**Work item:**
Select from the data all lines with the word "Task".

Records from a data source
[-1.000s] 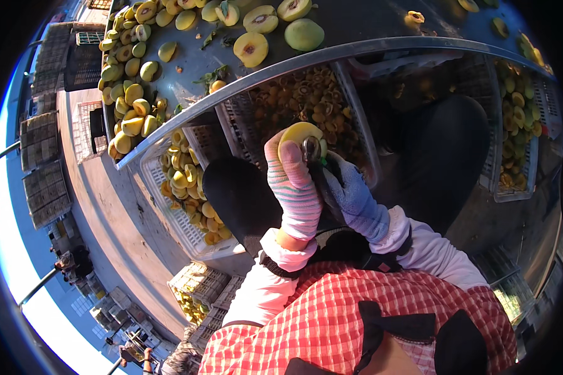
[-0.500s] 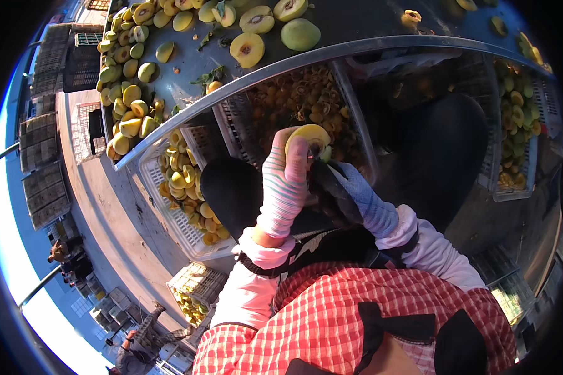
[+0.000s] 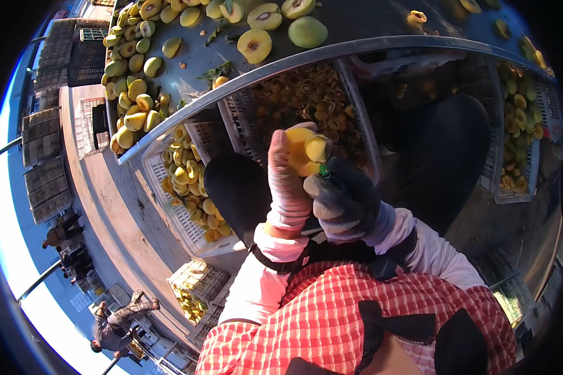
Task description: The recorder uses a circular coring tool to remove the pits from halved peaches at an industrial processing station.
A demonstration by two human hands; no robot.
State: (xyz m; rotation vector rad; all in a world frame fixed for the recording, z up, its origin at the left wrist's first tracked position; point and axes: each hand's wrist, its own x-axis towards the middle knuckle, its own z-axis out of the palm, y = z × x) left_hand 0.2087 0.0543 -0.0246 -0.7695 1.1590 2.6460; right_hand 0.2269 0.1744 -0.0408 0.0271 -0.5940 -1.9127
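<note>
In front of my lap, my left hand (image 3: pixel 286 195), in a striped glove, is closed around a yellow peach half (image 3: pixel 298 156). A round, pale yellow piece (image 3: pixel 316 149) shows at that half's right side; I cannot tell whether it is still attached. My right hand (image 3: pixel 345 203), in a blue glove with a dark palm, is curled close beside it. From its fingers sticks the small green part of a pitting tool (image 3: pixel 324 169), touching or almost touching the fruit. The rest of the tool is hidden in the fist.
Beyond a metal rim (image 3: pixel 256 72), a dark table (image 3: pixel 187 62) carries many peach halves (image 3: pixel 141 103). Beneath are a crate of scraps (image 3: pixel 319 100) and a white crate of halves (image 3: pixel 184 172). More crates stand at right (image 3: pixel 516 134) and lower left (image 3: pixel 197 281). A person (image 3: pixel 116 325) is far left.
The peach half has turned, its yellow inside now showing. My right hand has rolled over, bringing its dark palm side and the green part into sight. At far left a person has moved.
</note>
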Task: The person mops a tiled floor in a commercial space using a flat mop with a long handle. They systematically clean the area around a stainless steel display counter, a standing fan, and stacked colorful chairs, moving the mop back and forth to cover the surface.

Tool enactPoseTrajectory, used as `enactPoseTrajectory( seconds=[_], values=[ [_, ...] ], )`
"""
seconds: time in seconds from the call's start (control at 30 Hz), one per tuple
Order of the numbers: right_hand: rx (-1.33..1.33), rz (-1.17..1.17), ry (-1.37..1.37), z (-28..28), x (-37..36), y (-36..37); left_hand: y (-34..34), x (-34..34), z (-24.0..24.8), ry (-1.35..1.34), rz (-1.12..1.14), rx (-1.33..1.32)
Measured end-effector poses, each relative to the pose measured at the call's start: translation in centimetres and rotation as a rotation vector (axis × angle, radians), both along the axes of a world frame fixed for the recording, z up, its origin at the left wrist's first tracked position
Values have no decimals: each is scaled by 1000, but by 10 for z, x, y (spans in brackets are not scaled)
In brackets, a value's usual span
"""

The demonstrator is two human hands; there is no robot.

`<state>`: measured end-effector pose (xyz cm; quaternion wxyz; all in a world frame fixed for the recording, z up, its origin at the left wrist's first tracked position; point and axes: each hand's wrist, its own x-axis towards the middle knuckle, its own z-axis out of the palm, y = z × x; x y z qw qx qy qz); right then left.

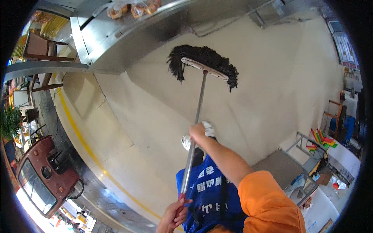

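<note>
A mop with a wide, dark, stringy head point(210, 58) rests on the pale floor ahead of my feet. Its long metal handle point(201, 99) runs from a light-coloured bar back toward my body. My right hand point(197, 133) is wrapped round the handle about midway, the arm in an orange sleeve. Lower down, my left hand point(175, 214) grips the reddish end of the same handle, close to my blue apron point(211, 186). My white shoes point(209, 128) show just beyond the apron, partly behind the right hand and handle.
A metal counter point(136, 42) with bagged bread point(145, 7) stands at the far left. Chairs point(40, 46) and a yellow floor line point(79, 134) lie on the left, with a reddish vehicle point(44, 174) beyond. At right are a grey table point(278, 167) and a wooden chair point(335, 114).
</note>
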<state>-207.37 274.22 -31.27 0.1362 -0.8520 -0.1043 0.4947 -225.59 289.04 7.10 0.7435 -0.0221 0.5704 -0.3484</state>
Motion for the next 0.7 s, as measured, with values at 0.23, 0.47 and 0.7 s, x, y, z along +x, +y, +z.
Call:
enactPoseTrajectory(
  seconds=[0.23,0.47,0.7],
  values=[
    [-273,-197,-396,6,179,20,-82,54,-129,-96,989,-438],
    [-209,-457,-182,42,26,-4,-53,-87,-69,137,728,-299],
    [-272,-452,-27,101,-60,24,-50,-123,61,180,801,-146]
  ],
)
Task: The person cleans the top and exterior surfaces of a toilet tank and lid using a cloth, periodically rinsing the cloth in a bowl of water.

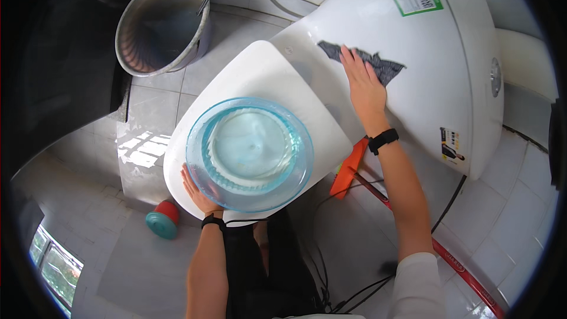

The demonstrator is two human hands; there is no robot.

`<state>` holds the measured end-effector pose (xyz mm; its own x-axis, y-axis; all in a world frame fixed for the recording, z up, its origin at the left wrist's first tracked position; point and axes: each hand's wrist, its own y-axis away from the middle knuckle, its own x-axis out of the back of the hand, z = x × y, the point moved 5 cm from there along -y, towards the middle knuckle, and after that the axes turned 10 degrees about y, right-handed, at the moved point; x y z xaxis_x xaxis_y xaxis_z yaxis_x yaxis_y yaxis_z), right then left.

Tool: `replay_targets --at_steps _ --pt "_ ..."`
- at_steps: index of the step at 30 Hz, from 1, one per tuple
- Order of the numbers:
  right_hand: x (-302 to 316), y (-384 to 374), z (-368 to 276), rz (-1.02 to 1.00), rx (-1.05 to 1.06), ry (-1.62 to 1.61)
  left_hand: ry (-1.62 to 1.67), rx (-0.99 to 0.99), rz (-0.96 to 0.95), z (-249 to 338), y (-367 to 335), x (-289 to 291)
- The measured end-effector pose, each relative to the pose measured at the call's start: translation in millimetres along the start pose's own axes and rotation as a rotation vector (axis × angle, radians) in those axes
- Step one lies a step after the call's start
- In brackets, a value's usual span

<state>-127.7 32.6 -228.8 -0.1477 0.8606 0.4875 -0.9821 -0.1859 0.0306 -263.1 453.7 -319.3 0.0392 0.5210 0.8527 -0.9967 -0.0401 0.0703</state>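
My right hand (364, 91) lies flat, fingers stretched out, on a dark grey cloth (387, 70) pressed against the front of a white toilet tank (407, 41). On the closed white toilet lid (266, 62) stands a clear blue plastic basin (298, 174) with pale, sudsy-looking water in it. My left hand (201, 194) rests at the basin's near left side, its fingers extended along the outer wall and the lid's edge. Part of that hand is hidden by the basin's rim.
A large grey bucket (198, 53) of water stands at the far left. A red and teal plunger-like item (163, 220) is on the floor. Right of the lid lie an orange brush or broom head (349, 168), a red pole (466, 274) and black cables (322, 254).
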Motion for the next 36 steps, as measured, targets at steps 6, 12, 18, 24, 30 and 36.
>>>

**Response:**
Task description: The recorder uses a circular coring tool to remove the pits from halved peaches at an industrial processing station.
Task: The person mops a tiled floor in a commercial space using a flat mop with a long handle. They systematically clean the area around a stainless steel display counter, a standing fan, and stacked colorful chairs, moving the mop back and forth to cover the surface.
Task: The person cleans the top and exterior surfaces of a toilet tank and lid using a cloth, periodically rinsing the cloth in a bowl of water.

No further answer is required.